Well, if you’re going to release a new song and an accompanying video, it might as well be a ten-minute monster mightn’t it? Especially if you are prog as all hell eh? So that’s what Threshold have done. Not content to compose a double album for the very first time, the UK progressive metal band have also announced a change of singer, ditching Damian Wilson in favour of a return to Glynn Morgan. And now they have released the first track off ‘Legends of the Shires’, the monumental ‘Lost In Translation’. If, like me, you are a massive Threshold fan, it’s a great time to be alive.
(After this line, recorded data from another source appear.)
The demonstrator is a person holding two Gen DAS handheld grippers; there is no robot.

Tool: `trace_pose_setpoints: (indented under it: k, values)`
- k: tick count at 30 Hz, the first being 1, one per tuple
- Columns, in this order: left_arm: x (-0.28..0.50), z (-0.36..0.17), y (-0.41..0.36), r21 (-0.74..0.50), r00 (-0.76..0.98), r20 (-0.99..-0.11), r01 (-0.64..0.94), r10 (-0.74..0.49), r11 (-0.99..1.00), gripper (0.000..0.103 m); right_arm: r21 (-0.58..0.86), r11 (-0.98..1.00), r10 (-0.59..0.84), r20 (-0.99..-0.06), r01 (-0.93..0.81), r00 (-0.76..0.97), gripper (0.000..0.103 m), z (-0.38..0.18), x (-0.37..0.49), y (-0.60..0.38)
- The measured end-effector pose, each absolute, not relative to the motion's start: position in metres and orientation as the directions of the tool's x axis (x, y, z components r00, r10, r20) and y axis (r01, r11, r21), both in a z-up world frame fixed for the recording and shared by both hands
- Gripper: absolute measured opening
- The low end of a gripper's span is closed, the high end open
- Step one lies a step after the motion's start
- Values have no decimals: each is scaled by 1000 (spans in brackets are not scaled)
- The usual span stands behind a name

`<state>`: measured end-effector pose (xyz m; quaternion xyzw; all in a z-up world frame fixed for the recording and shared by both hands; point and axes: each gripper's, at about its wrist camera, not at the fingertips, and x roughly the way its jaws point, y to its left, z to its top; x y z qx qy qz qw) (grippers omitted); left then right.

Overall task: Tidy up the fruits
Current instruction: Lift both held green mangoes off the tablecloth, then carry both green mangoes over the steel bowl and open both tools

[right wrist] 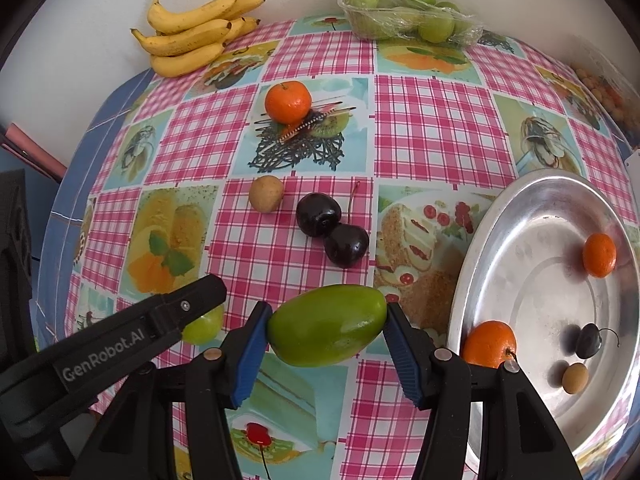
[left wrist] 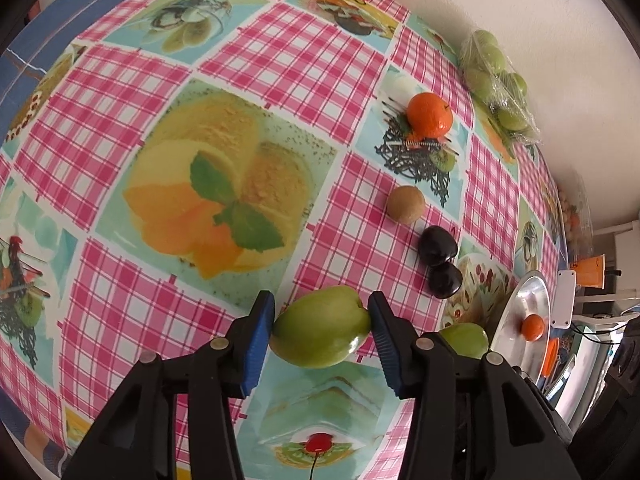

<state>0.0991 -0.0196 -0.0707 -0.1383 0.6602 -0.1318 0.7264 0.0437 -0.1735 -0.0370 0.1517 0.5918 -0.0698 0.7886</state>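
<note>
Two green fruits, one in each of my tongs: my left gripper pinches a green fruit between its blue pads, and my right gripper pinches a longer green mango the same way. Only my right view shows the whole steel tray, holding two tangerines, a dark cherry and a small brown fruit; my left view catches just its rim. Both tongs point forward, low over the checked tablecloth, the left one just beside the right. Ahead lie a loose tangerine, a brown fruit and two touching cherries. Bananas and a wrapped punnet sit at the far edge by the wall; open cloth lies between
</note>
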Motion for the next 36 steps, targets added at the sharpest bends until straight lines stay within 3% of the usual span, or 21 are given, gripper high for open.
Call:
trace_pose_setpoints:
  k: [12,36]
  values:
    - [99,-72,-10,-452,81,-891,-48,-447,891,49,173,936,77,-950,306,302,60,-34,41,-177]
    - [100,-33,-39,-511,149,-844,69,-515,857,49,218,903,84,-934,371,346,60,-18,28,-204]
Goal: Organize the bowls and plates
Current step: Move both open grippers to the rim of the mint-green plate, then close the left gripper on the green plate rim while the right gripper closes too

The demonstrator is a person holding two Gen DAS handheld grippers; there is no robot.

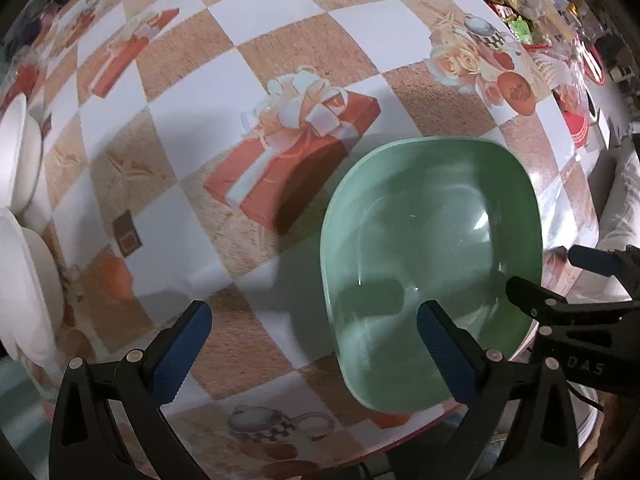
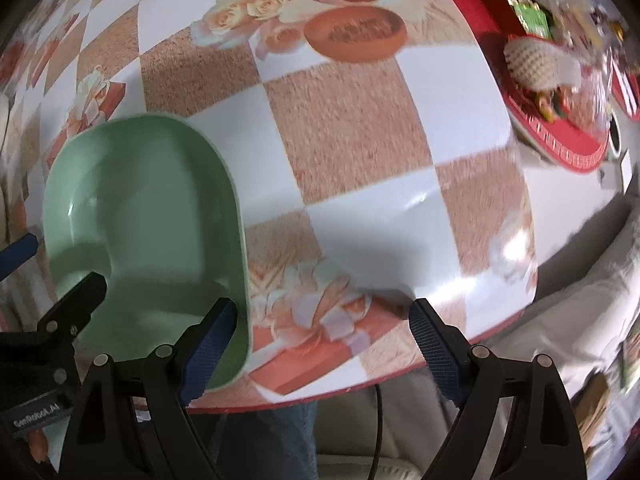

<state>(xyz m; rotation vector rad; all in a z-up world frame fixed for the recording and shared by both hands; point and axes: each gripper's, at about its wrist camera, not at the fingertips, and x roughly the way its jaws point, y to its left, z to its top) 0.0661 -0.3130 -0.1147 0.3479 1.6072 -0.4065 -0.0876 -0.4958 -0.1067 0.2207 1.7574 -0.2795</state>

I’ve only listened to this song about 17 times, so I’m in no way able to dissect it quite yet. For that, you’ll have to wait until my full review later in the year. However, for now, all I can say is ‘wow’. Morgan sounds really good on this track, giving the music a whole new dimension. The prog elements are really pronounced which I like, particularly in terms of the changes in tempo, tone and with the bold keyboard sounds in places. But that chorus. Those melodies. Boy, oh boy is this one hell of an anthem. Just take a listen and tell me that you disagree. On the strength of this track, I have such massively high hopes for the full album, it’s ridiculous.
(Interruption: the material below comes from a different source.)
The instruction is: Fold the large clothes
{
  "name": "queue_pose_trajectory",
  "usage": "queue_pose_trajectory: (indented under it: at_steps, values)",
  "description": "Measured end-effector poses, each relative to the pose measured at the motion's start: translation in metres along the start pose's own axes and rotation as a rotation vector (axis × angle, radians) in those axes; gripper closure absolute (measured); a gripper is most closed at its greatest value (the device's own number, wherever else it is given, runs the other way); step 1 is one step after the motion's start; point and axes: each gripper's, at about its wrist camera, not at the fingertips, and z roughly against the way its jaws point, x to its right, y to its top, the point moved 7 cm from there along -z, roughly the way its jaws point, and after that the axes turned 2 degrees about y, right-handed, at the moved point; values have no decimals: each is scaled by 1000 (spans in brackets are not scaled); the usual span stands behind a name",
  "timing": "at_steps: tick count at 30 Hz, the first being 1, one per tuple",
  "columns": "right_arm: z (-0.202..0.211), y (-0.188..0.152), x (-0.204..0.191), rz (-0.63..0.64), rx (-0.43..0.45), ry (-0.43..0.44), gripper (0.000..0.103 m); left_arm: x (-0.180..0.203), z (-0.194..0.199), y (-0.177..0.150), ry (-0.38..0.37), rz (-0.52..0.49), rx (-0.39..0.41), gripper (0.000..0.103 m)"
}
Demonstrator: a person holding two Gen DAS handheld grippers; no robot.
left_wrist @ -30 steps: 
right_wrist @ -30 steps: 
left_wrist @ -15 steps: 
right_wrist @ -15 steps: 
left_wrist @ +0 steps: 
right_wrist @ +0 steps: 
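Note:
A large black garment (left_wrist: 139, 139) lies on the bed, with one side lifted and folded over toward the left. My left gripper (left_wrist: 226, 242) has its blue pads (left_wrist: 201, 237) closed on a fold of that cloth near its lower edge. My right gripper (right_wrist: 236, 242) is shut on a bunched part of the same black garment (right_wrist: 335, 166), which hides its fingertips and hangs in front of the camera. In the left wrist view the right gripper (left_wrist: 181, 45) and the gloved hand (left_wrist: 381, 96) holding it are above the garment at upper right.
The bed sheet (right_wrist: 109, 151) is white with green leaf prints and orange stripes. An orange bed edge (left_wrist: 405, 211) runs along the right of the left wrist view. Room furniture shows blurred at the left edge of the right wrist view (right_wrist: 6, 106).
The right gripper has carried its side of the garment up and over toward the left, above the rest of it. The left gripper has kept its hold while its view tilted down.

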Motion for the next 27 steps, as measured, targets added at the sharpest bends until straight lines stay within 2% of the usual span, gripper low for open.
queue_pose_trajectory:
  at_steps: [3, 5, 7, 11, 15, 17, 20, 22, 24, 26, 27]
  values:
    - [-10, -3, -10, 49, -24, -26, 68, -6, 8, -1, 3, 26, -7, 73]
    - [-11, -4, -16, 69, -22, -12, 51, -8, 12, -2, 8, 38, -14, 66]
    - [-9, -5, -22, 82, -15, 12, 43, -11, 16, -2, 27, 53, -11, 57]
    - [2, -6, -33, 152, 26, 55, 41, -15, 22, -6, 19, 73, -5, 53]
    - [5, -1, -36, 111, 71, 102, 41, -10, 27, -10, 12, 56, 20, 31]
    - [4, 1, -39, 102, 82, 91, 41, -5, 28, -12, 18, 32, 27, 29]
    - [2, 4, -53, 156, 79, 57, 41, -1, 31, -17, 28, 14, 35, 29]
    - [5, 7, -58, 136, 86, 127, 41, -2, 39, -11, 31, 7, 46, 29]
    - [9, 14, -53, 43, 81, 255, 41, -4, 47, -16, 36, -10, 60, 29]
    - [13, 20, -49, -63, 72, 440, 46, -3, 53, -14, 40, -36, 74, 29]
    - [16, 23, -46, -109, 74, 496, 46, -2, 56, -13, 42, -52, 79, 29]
19990364_1676025859077305_924654058634164650_nSubterranean Masquerade – Vagabond
Release date: 1 September 2017
Label: ViciSolum Productions

In typical Man of Much Metal style, about five minutes after I publish a blog post, one of the bands featured releases the first track off their new album. The culprits this time are Subterranean Masquerade, with ‘Nomad’, taken from their upcoming release, ‘Vagabond’.

In keeping with their last record that I thoroughly enjoyed, it will take some time to get fully to grips with the music that this band creates. However, a couple of listens in and the signs are extremely positive. I hear echoes of Amorphis in parts of this track but despite this, the final result is definitely unique. Complex and ambitious yet catchy and unexpectedly immediate with a smooth and rich sheen, Subterranean Masquerade may just have hit upon a winning formula, one that may pull me deeper under their spell. I can’t wait to hear more and bring you my considered thoughts nearer to the release of ‘Vagabond’.

18892998_10154663048738806_2247176504358416942_nParadise Lost – Medusa
Release date: 1 September 2017
Label: Nuclear Blast

UK veterans Paradise Lost have to be one of my all-time favourite bands. Beginning my love affair nearly two decades ago with ‘Draconian Times’, I have never looked back…well, except for delving back into the Yorkshire gloomsters back catalogue of course. In so doing, I discovered the monumenatal ‘Shades of God’, a huge game-changer for me. I may not have liked the more ‘Goth’ or ‘pop-infused’ era, but of late, their albums have been tremendous, really harking back to their earlier halcyon days.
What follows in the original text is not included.